Card networks, processors, and enterprise wallets are starting to integrate on-chain settlement into checkout flows, vendor payments, and money transfer rails, often with stablecoins limited to the interbank portion while user interfaces remain familiar.
In select pilots and programs, multiple dollar stablecoins are now available within the network, increasing adoption paths without requiring a change in consumer behavior.
That template, combined with base tiers with lower costs and faster block times, fuels the throughput head more than purely speculative churn.
Stablecoin payment flow modeling
Forward scenarios through 2027 focus on three variables: policy cadence, distribution depth and reserve carry.
A baseline path with normalized US oversight and expanding fintech integrations points to a stablecoin float of roughly $450 billion to $650 billion and twelve-month transfers of nearly $70 trillion to $90 trillion, implying a 3% to 4.5% share of global payments value as the McKinsey denominator at its historical pace grows.
A trajectory of higher adoption, which includes payroll, merchant settlement, and issuance by supervised U.S. banks, moves the float toward $800 billion to $1.2 trillion, with $110 trillion to $150 trillion in annualized transfers and a global share of 5% to 7%, in addition to $300 billion to $500 billion in government bonds if the reserve policy remains heavy.
A slower path that reflects stricter filtering of non-economic transfers and delayed on-ramp rules would leave the float in a range of $350 billion to $450 billion and throughput in the neighborhood of $50 trillion to $60 trillion, keeping the global share closer to 2.5% to 3%.
These ranges are directional and should be evaluated with custom transfer sequences to reduce noise from internal wallet movements.
Flow metrics include internal hops and automated strategies that are not always correlated with economic activity, and timebases vary between different sources, with global payments anchored in 2024 while the stablecoin count is still current.
Labeling flow versus inventory, and combining raw products with customized series, avoids overestimation of acceptance, while still reflecting the scale of settlement now taking place in public chains.
According to a16z cryptothe combination of custom volume and portfolio cohorting is the better indicator of new use cases.
Regulatory alignment now fuels issuers’ roadmaps.
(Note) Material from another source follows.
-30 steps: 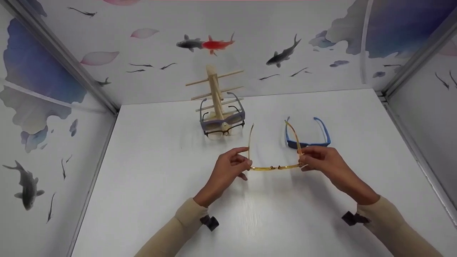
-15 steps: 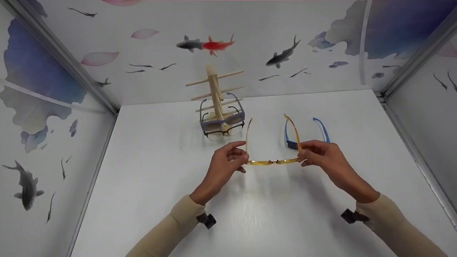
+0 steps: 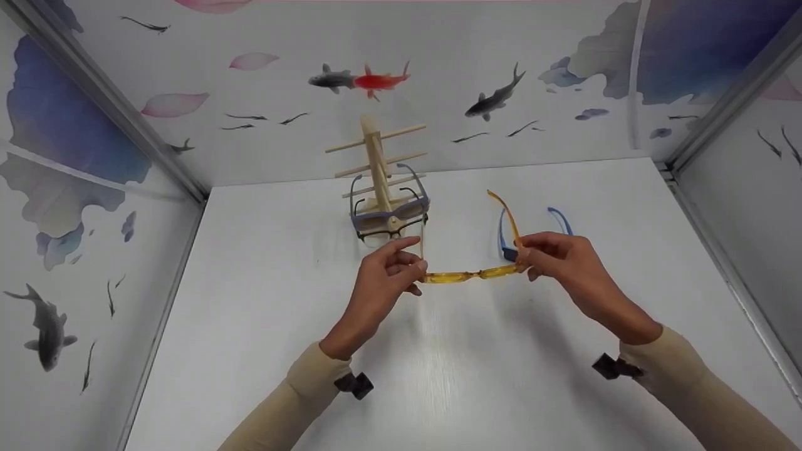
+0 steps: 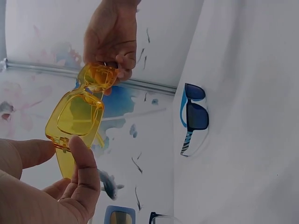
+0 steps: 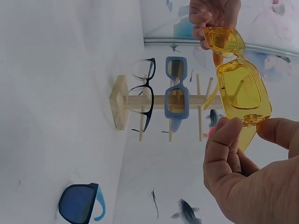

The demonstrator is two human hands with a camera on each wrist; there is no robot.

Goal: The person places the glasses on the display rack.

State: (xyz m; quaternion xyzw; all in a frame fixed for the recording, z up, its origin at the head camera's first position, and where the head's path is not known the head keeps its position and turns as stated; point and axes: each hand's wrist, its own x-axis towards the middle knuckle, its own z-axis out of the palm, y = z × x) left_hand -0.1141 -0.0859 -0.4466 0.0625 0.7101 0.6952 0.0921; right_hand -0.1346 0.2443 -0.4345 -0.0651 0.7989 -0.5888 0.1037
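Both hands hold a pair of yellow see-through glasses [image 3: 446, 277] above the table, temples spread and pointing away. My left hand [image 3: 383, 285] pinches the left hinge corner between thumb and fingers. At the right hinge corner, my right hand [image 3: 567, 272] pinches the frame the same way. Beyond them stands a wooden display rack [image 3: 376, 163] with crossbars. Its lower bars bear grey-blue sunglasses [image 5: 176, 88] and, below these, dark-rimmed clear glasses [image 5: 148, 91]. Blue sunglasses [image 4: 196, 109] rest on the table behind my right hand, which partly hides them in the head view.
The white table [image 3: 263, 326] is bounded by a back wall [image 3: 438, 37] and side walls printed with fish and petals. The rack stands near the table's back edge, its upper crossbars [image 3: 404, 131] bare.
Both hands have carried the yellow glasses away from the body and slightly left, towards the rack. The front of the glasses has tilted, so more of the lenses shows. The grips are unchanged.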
Tether has outlined a US-regulated USA₮ product that will be issued under the new framework, and Anchorage Digital will act as the issuing entity.
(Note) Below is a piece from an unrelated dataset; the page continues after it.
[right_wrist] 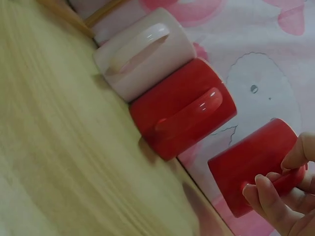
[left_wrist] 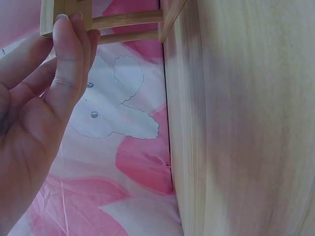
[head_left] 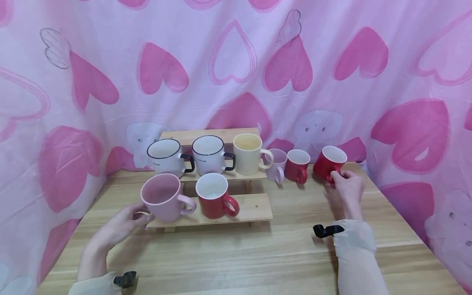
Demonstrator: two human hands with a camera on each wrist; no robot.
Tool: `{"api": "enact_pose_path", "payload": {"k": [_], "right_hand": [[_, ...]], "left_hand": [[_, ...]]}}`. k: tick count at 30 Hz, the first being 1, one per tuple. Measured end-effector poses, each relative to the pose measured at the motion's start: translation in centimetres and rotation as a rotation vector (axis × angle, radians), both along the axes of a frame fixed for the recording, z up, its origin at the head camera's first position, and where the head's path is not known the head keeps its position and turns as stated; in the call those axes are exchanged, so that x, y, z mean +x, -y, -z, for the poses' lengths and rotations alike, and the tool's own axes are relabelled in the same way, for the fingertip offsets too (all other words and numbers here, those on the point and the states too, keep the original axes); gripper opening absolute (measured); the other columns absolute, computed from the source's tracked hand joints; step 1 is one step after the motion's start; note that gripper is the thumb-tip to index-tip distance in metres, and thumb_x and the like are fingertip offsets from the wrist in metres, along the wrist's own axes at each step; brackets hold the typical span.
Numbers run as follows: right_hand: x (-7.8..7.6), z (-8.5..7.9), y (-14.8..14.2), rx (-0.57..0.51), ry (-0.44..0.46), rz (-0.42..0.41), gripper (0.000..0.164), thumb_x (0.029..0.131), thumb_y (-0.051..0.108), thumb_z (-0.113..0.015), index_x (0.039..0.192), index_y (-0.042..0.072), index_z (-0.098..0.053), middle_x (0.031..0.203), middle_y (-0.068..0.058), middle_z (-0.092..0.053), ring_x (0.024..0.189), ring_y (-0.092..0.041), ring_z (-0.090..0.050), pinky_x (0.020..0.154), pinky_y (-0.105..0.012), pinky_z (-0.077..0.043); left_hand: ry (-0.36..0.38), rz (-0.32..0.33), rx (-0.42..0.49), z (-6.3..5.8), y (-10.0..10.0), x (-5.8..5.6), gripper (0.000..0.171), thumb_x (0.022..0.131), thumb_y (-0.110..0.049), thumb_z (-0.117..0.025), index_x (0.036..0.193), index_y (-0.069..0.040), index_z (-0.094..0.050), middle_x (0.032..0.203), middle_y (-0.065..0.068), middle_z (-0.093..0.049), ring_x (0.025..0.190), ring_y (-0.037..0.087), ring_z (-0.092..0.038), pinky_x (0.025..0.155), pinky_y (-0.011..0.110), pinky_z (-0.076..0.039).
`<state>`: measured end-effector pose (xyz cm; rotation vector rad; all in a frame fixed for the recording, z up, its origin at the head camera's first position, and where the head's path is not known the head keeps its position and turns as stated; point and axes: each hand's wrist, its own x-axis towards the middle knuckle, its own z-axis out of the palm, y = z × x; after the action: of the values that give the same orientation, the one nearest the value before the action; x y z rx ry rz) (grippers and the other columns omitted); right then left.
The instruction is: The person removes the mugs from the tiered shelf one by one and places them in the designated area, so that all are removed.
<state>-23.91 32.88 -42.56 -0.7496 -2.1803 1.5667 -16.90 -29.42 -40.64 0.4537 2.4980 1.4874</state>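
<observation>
At the right, my right hand [head_left: 346, 186] grips a small red mug [head_left: 328, 163] by its handle. That mug tilts and, in the right wrist view, stands off the table. Left of it, upright on the table, are another red mug [right_wrist: 182, 110] and a pale pink mug [right_wrist: 145, 54], side by side. My left hand [head_left: 121, 223] holds the left end of the two-tier wooden rack [head_left: 254, 207], fingertips on its plank [left_wrist: 74, 10]. Right beside that hand is a larger pink mug [head_left: 162, 200] on the lower tier.
A red mug with white inside [head_left: 212, 198] stands on the lower tier. On the upper tier are two white mugs with black handles, a left one [head_left: 166, 159] and a middle one [head_left: 208, 157], and a cream mug [head_left: 247, 157]. A pink heart-print curtain [head_left: 236, 53] hangs behind the table [head_left: 228, 262].
</observation>
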Motion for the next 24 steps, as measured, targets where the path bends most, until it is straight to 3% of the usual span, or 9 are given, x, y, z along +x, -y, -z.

What does this mean for Bitcoin and crypto?
For the markets, a $46 trillion share, ~2.3% of global payments value, flowing through “dollar tokens” means the dollar leg of crypto is getting deeper and faster, which is positive for BTC/ETH liquidity.
For Bitcoin, thicker stablecoin pools on exchanges and in market maker inventories reduce fiat friction and tighter spreads, which tends to increase spot/perp volumes and improve price discovery in risk windows.
For Ethereum, stablecoins are a primary user of blockspace (increasingly on L2s); Greater payment throughput generally means more fee revenue, a greater tendency to burn under EIP-1559, and a clearer boundary between payment activities and ETH cash flows and supply dynamics.
If policy continues to broaden distribution (banks, processors, corporate wallets), stablecoin float and turnover could become a leading indicator for the next phase of BTC demand and a structural tailwind for the ETH network economy, while also dampening some volatility as on-chain dollars provide 24/7 liquidity during macro shocks.